EXERCISE BRIEF: Return the whole of the data exactly.

====================

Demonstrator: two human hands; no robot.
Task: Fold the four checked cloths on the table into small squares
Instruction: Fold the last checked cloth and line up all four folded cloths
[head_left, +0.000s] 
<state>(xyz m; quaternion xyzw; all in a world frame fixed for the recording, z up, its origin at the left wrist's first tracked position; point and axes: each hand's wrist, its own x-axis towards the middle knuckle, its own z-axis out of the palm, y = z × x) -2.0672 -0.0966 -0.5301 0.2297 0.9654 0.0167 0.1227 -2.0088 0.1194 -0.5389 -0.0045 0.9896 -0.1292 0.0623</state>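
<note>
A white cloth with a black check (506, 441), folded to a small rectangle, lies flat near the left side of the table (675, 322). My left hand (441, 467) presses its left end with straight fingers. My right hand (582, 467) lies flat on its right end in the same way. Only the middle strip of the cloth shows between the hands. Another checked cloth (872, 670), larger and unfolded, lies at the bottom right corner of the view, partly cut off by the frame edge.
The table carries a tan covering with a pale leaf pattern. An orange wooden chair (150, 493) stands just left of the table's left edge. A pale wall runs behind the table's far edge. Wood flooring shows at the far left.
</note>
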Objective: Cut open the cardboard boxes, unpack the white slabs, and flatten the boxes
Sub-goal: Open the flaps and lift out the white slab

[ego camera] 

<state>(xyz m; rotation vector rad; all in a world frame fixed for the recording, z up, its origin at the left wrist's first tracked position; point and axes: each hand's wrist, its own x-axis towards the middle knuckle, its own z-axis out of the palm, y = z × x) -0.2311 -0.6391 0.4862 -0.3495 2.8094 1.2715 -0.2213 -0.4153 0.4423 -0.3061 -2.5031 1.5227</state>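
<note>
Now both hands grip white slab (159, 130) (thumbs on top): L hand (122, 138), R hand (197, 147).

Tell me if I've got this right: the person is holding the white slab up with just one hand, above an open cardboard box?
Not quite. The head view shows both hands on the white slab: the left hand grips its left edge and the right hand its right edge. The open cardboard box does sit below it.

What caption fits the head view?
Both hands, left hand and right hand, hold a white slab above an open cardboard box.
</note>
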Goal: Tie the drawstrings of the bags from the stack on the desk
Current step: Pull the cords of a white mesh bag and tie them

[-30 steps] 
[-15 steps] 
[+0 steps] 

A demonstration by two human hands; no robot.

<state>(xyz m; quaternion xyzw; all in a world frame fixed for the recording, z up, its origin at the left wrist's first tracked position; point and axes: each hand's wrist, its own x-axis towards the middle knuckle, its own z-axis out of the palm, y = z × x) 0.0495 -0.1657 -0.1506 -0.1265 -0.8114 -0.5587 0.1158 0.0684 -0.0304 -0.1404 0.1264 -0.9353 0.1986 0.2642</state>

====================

EXERCISE RESPONSE:
Demonstrator: two human hands; no robot.
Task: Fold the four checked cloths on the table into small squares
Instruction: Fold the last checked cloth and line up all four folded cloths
[head_left, +0.000s] 
<state>(xyz m; quaternion xyzw; all in a world frame fixed for the recording, z up, its origin at the left wrist's first tracked position; point and axes: each hand's wrist, its own x-axis towards the middle knuckle, its own z-axis out of the palm, y = z × x) -2.0672 -0.0966 -0.5301 0.2297 0.9654 0.0167 0.1227 -2.0088 0.1194 -0.5389 -0.0045 0.9896 -0.1292 0.0623</state>
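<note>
A white cloth with a black check (506, 441), folded to a small rectangle, lies flat near the left side of the table (675, 322). My left hand (441, 467) presses its left end with straight fingers. My right hand (582, 467) lies flat on its right end in the same way. Only the middle strip of the cloth shows between the hands. Another checked cloth (872, 670), larger and unfolded, lies at the bottom right corner of the view, partly cut off by the frame edge.
The table carries a tan covering with a pale leaf pattern. An orange wooden chair (150, 493) stands just left of the table's left edge. A pale wall runs behind the table's far edge. Wood flooring shows at the far left.
</note>
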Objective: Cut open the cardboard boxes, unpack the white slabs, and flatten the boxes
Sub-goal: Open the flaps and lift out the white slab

[ego camera] 

<state>(xyz m; rotation vector rad; all in a world frame fixed for the recording, z up, its origin at the left wrist's first tracked position; point and axes: each hand's wrist, its own x-axis towards the middle knuckle, its own z-axis out of the palm, y = z × x) -0.2311 -0.6391 0.4862 -0.3495 2.8094 1.2715 -0.2213 -0.4153 0.4423 -0.3061 -2.5031 1.5227</state>
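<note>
Now both hands grip white slab (159, 130) (thumbs on top): L hand (122, 138), R hand (197, 147).

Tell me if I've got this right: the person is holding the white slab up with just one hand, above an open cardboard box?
Not quite. The head view shows both hands on the white slab: the left hand grips its left edge and the right hand its right edge. The open cardboard box does sit below it.

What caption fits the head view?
Both hands, left hand and right hand, hold a white slab above an open cardboard box.
</note>
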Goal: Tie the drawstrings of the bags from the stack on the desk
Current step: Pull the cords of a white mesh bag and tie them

[-30 steps] 
[-15 steps] 
[+0 steps] 

A demonstration by two human hands; no robot.

<state>(xyz m; quaternion xyzw; all in a world frame fixed for the recording, z up, its origin at the left wrist's first tracked position; point and axes: each hand's wrist, its own x-axis towards the middle knuckle, its own z-axis out of the palm, y = z × x) 0.0495 -0.1657 -0.1506 -0.1265 -0.8114 -0.5587 0.1158 0.0684 -0.0304 -0.1404 0.1264 -0.9353 0.1986 0.2642</state>

The work on this exercise has been completed.